- Exercise instructions -
Report the lines of the data below that contain the string "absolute".

- Recorded information -
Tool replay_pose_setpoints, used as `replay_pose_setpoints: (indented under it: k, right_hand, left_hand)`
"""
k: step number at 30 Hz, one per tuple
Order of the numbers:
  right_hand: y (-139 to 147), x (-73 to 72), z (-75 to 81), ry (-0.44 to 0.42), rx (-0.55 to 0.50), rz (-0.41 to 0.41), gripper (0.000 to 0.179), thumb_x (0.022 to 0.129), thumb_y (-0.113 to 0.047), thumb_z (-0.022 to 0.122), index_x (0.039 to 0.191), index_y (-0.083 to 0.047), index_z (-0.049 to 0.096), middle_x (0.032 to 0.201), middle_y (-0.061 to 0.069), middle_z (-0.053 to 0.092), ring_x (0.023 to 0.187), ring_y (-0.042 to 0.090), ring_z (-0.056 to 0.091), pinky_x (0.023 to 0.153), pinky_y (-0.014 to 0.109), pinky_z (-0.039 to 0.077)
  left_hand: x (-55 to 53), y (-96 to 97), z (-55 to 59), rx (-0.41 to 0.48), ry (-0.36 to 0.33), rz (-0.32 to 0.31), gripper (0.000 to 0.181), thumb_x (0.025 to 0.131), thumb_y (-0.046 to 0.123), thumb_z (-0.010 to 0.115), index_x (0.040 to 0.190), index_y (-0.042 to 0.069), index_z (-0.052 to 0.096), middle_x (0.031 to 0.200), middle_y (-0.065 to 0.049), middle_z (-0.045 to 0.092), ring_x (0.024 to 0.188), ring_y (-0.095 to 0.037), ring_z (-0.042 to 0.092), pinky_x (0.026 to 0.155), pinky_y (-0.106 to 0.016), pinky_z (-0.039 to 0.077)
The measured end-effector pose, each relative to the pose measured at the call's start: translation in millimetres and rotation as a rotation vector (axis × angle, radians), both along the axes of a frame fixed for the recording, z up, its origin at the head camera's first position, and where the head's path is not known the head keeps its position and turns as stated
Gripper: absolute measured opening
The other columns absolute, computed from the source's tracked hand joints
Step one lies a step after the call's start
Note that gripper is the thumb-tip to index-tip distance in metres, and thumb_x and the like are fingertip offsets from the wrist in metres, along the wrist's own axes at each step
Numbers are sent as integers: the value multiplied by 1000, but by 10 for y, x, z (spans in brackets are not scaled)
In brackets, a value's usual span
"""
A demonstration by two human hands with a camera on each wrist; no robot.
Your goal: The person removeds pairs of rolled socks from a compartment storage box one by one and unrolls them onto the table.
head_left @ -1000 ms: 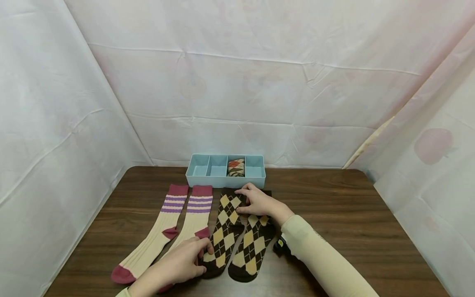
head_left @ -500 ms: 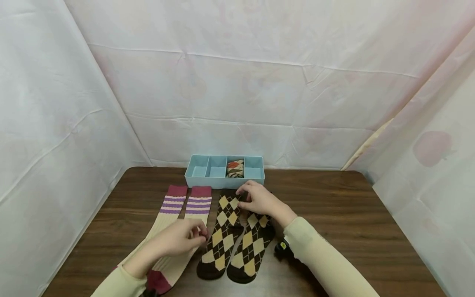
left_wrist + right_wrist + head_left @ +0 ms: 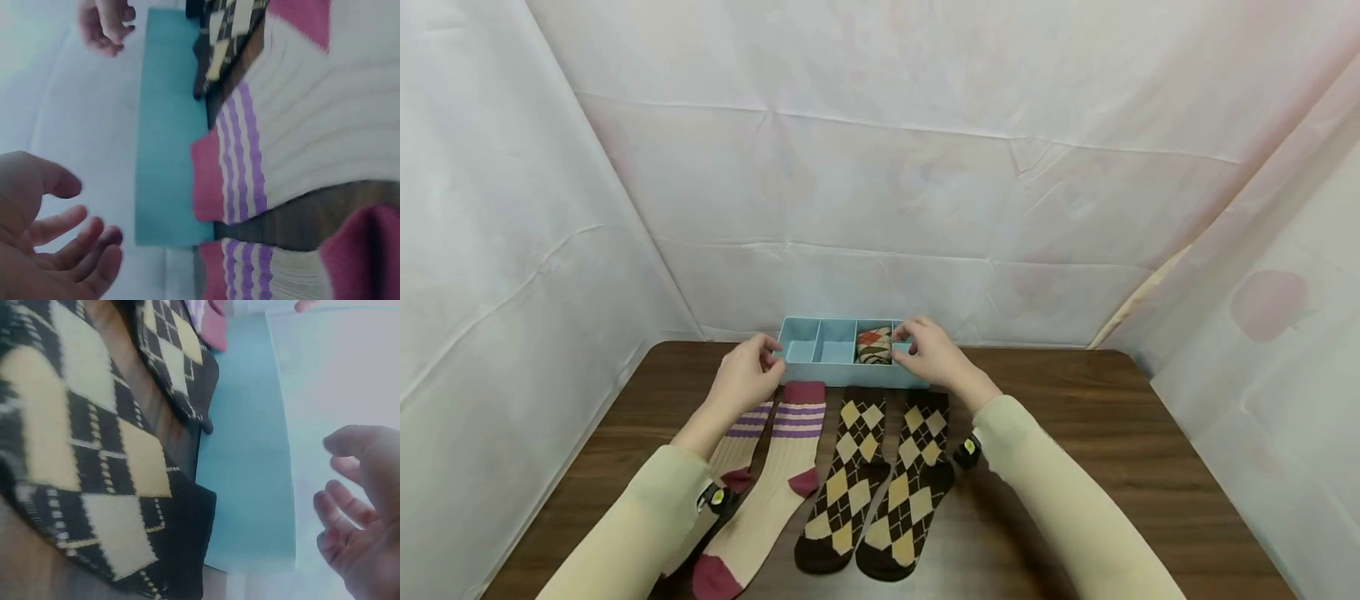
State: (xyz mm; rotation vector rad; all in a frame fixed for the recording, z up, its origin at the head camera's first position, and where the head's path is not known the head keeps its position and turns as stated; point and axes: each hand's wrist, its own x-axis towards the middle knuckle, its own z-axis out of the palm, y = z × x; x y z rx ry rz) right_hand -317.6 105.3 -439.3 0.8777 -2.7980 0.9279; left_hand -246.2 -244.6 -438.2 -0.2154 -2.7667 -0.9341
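1. hands: left hand (image 3: 747, 375) and right hand (image 3: 931, 357) are hanging with fingers loosely bent and apart, pinching nothing, probably flanking blue tray (image 3: 842, 375) so both ends are within reach
2. cream socks (image 3: 763, 500) and argyle socks (image 3: 853, 450) are lying flat before it, apparently paired by pattern
3. head view is showing patterned roll (image 3: 874, 346) sitting in third compartment (image 3: 865, 325) from left; wrist views are showing gaps between each hand and blue tray
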Motion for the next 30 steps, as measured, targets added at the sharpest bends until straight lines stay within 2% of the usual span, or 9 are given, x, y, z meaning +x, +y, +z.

- Exercise solution -
Gripper: absolute measured opening
The other columns absolute, computed from the source's tracked hand joints

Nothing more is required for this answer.